Para o autor, não haveria dificuldades para a ampliação de capital sincronizada numa gama de indústrias diferentes. Segundo ele, ocorreria uma ampliação total da demanda, ocasionando uma saída para o impasse do mercado interno limitado. Os indivíduos que trabalhassem com numerosos e melhores equipamentos em projetos complementares, se tornariam clientes mútuos. Assim, o aumento da produção em um amplo setor de bens de consumo criaria sua própria demanda em função do efeito renda. Tal como Rosenstein- Rodan, Nurkse incorre na lei de Say.

Quanto às inovações, Nurkse deixa claro que, apesar de terem suas origens em uma indústria determinada de cada vez, os efeitos monetários eram tais que promoviam uma onda de novas aplicações de capital em todas as indústrias.

De acordo com Nurkse, qualquer investimento de certo porte em determinada indústria poderia ser mal sucedido por conta do limite do mercado. Somente com um ataque frontal se poderia obter êxito para sair do círculo vicioso da pobreza. Quanto aos investimentos estrangeiros, o mesmo raciocínio se aplica: a relutância do capital privado em investir nos mercados internos dos países subdesenvolvidos seria por conta da pobreza dos consumidores locais (falta de impulso da demanda). Portanto, quando os investimentos são realizados simultaneamente em indústrias complementares se verifica o rendimento potencialmente elevado de capital nas zonas pobres.
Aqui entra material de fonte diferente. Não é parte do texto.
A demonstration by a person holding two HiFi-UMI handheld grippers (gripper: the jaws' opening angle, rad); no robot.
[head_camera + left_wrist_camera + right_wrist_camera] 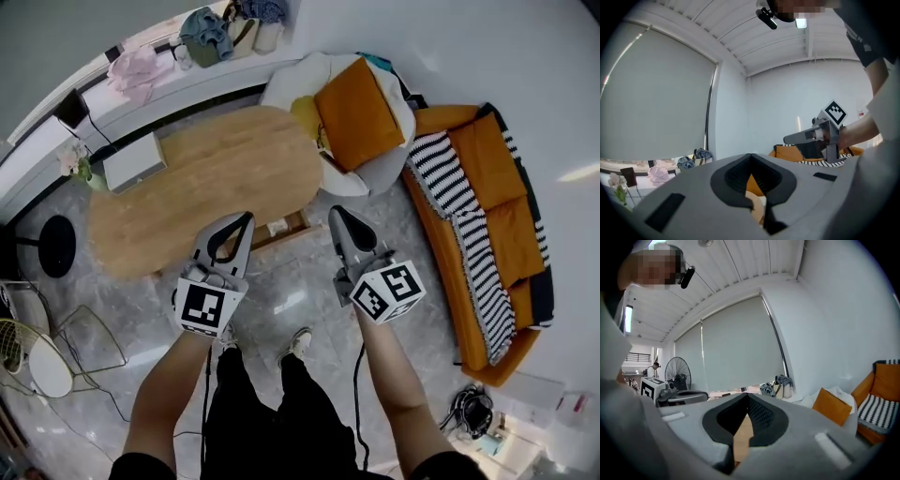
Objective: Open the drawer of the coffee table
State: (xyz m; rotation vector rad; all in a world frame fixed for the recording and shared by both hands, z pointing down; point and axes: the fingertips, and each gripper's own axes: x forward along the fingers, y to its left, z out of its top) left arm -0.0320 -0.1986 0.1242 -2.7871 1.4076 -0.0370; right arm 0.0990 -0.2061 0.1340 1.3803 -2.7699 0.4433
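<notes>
In the head view the oval wooden coffee table (206,178) lies on the marble floor ahead of me. Its drawer (281,228) sticks out from the near edge, with something pale inside. Both grippers are held high above the floor, well apart from the table and pointing level. My left gripper (247,217) (751,155) has its jaws meeting at the tip with nothing between them. My right gripper (335,212) (748,394) is likewise shut and holds nothing. Each gripper view shows mostly wall, blind and ceiling.
A white box (134,161) sits on the table's far left end. A grey armchair with an orange cushion (356,112) stands behind the table, and an orange sofa with a striped blanket (478,225) to the right. A black stool (56,246) and wire chair (84,342) stand left.
</notes>
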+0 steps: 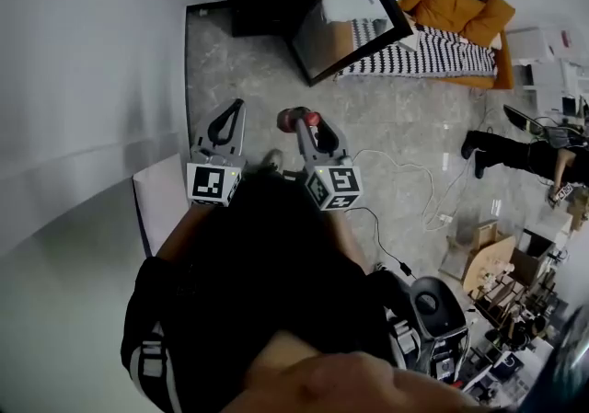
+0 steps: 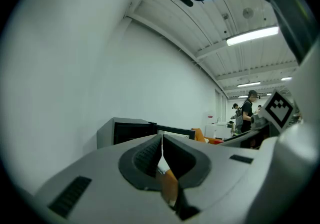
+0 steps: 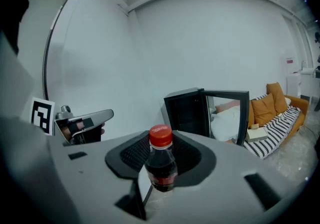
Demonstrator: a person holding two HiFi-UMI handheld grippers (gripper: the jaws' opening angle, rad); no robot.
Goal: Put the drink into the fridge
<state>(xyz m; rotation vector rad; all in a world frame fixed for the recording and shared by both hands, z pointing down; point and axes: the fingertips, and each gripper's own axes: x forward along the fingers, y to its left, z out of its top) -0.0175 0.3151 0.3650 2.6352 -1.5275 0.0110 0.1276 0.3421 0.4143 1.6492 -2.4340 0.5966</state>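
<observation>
Head view, left first: the grey left gripper (image 1: 236, 108) with its marker cube has its jaws pressed together, nothing between them. Just right of it, the grey right gripper (image 1: 306, 122) is clamped on a small clear plastic bottle of dark drink with a red cap (image 3: 161, 160), above the grey stone floor (image 1: 396, 117). Ahead stands the small black fridge (image 3: 187, 111), glass door (image 3: 227, 115) swung open. Beside it is what seems an orange-cushioned sofa (image 3: 280, 111).

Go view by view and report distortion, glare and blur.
Head view: strong fisheye bends straight lines, and the bottom foreground is blurred. Left gripper view: the ceiling light blows out white; corners vignette black. Right gripper view: the bottle is sharp, and the fridge door mirrors the room.
</observation>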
Quanto ao desemprego disfarçado nos países subdesenvolvidos, Nurkse afirmava que ele deveria ser enfrentado transferindo o excesso de mão-de-obra nas atividades agrárias para os projetos de capital, tais como, irrigações, saneamento, rodovias, ferrovias, residenciais.

Para financiar os projetos de capital Nurkse aponta como alternativa a utilização de poupança voluntária normal e o aumento do fluxo de capital estrangeiro. Apontava também que o Estado deveria dar condições de subsistência para os trabalhadores transferidos das atividades agrárias para os novos projetos de capital.

Nurkse entendia que o Estado deveria transformar-se numa agência creditícia e no empresário inovador. Como, para ele, a formação de capital não seria possível sem medidas

que priorizassem a poupança doméstica, o Estado deveria adotar política fiscal e monetária que facilitasse a poupança, bem como restringir as importações de bens de consumo. Portanto, o círculo vicioso poderia ser quebrado caso existisse uma ação coletiva através das finanças públicas.